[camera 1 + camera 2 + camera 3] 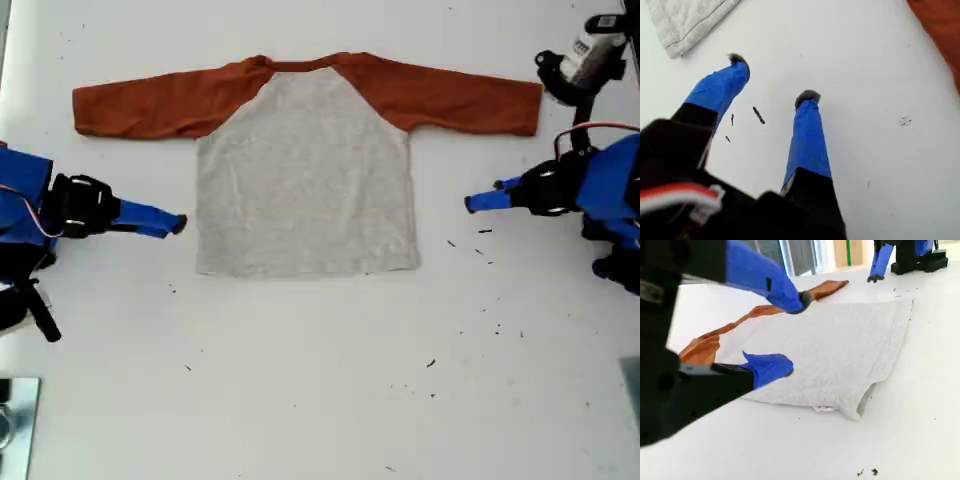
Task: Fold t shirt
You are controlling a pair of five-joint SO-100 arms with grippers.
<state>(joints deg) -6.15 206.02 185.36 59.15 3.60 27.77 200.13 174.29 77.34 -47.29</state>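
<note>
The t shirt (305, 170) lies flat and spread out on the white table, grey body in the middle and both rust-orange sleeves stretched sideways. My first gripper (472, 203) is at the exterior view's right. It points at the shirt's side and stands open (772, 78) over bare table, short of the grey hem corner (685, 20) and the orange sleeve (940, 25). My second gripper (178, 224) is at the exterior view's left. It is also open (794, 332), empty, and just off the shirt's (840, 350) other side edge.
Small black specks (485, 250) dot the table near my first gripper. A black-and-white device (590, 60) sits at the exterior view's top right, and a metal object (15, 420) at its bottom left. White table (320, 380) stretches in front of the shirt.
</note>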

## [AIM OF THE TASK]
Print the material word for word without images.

## [OUTPUT FOR THIS TASK]
[camera 1 + camera 2 + camera 3] 
Task: Fold t shirt
You are controlling a pair of five-joint SO-100 arms with grippers.
<state>(joints deg) -6.15 206.02 185.36 59.15 3.60 27.77 200.13 174.29 77.34 -47.29</state>
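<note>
The t shirt (305, 170) lies flat and spread out on the white table, grey body in the middle and both rust-orange sleeves stretched sideways. My first gripper (472, 203) is at the exterior view's right. It points at the shirt's side and stands open (772, 78) over bare table, short of the grey hem corner (685, 20) and the orange sleeve (940, 25). My second gripper (178, 224) is at the exterior view's left. It is also open (794, 332), empty, and just off the shirt's (840, 350) other side edge.
Small black specks (485, 250) dot the table near my first gripper. A black-and-white device (590, 60) sits at the exterior view's top right, and a metal object (15, 420) at its bottom left. White table (320, 380) stretches in front of the shirt.
</note>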

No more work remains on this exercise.